Entity Relationship Mapping
Strong link (3+ co-occurrences)
Moderate link (2)
Weak link (1)
Co-occurrence Matrix
How often entities appear together in the same sentence. Higher numbers indicate stronger semantic relationships.
Frequently Asked Questions
What counts as an "entity" in this tool?
Any content-bearing word 4+ characters long that isn't a stopword. The tool ranks by raw frequency and density. Production-grade entity extraction APIs (like Google NLP) detect proper nouns and multi-word phrases more precisely; this tool is a fast approximation for content creators iterating on drafts.
What's a healthy entity density?
Your primary topic should dominate — typically 4–8% density for your top entity, 2–4% for supporting entities. Above 8% starts looking like keyword stuffing; below 3% means the topic isn't salient enough for AI retrieval systems to anchor on.
Why are common words like "the" and "with" stripped out?
Stopwords carry no topical signal — they appear everywhere regardless of subject matter. They'd inflate raw density without telling you anything about content. The tool filters words under 4 characters and a 50-word stopword list before ranking, so you only see topic-bearing terms.

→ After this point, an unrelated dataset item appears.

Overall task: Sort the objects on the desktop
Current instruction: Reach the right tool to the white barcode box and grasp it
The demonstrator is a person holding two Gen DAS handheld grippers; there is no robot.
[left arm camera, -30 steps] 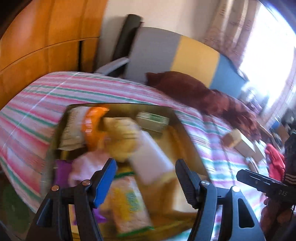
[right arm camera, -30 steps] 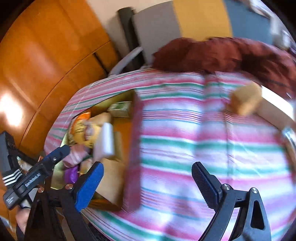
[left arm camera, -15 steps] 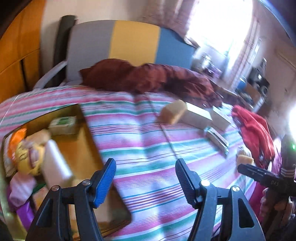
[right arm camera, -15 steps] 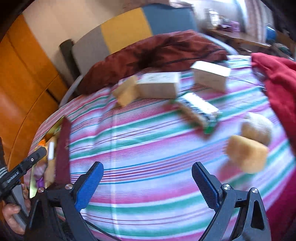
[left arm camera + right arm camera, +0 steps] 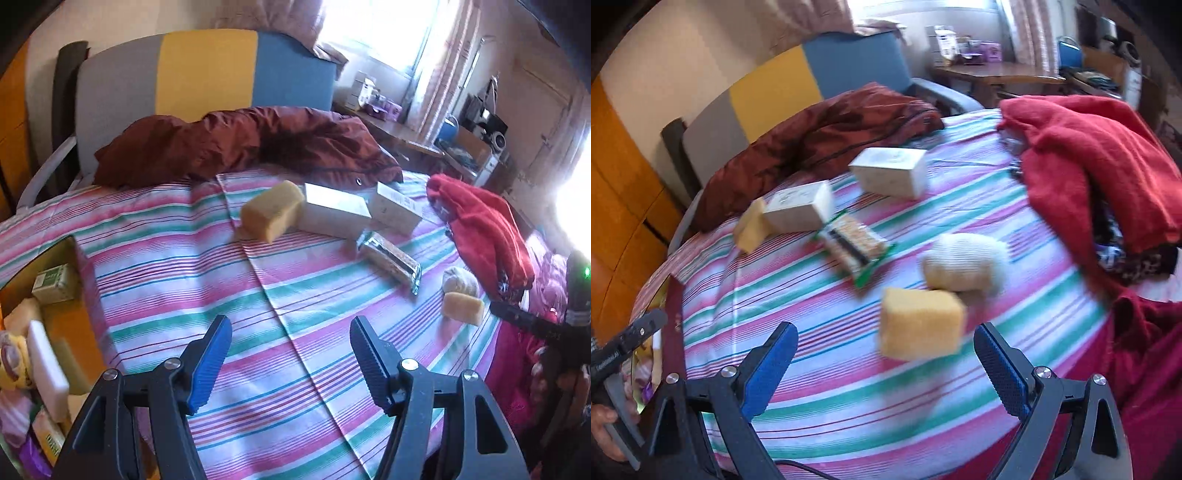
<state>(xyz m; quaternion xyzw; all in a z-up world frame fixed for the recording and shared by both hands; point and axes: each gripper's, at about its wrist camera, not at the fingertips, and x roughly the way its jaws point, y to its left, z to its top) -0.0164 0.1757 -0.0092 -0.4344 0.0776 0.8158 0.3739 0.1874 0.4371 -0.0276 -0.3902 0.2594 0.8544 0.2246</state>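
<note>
My left gripper (image 5: pixel 290 360) is open and empty above the striped tablecloth (image 5: pixel 280 302). My right gripper (image 5: pixel 884 363) is open, with a yellow sponge (image 5: pixel 919 323) lying just ahead between its fingers, untouched. Behind the sponge lie a white knitted roll (image 5: pixel 964 264), a snack packet (image 5: pixel 851 245), two white boxes (image 5: pixel 798 210) (image 5: pixel 890 171) and a second yellow sponge (image 5: pixel 751 225). The same items show in the left wrist view: sponge (image 5: pixel 271 212), boxes (image 5: pixel 334 214), packet (image 5: pixel 389 260). A gold tray (image 5: pixel 79 314) at the left edge holds several sorted items.
A dark red jacket (image 5: pixel 240 144) lies at the table's far side before a striped chair (image 5: pixel 207 70). A red cloth (image 5: pixel 1089 158) covers the right side. The other gripper's handle (image 5: pixel 546 325) shows at the right edge.
Both grippers have swung right, away from the gold tray toward the loose objects. The right gripper has closed in on the near yellow sponge. Both stay open.
</note>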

Does entity distribution matter, or just frequency?
Distribution matters a lot. The tool checks whether your top entities appear in both halves of the text or cluster only in the opening. Front-loaded entities signal that the rest of the content drifts off-topic, and AI retrieval models downweight content that doesn't reinforce its stated topic throughout.
Can I use this for competitor analysis?
Yes — paste competitor copy in, see which entities dominate, compare to yours. Their top 3 entities tell you what concepts their content is "about" from a retrieval perspective, regardless of what their marketing claims.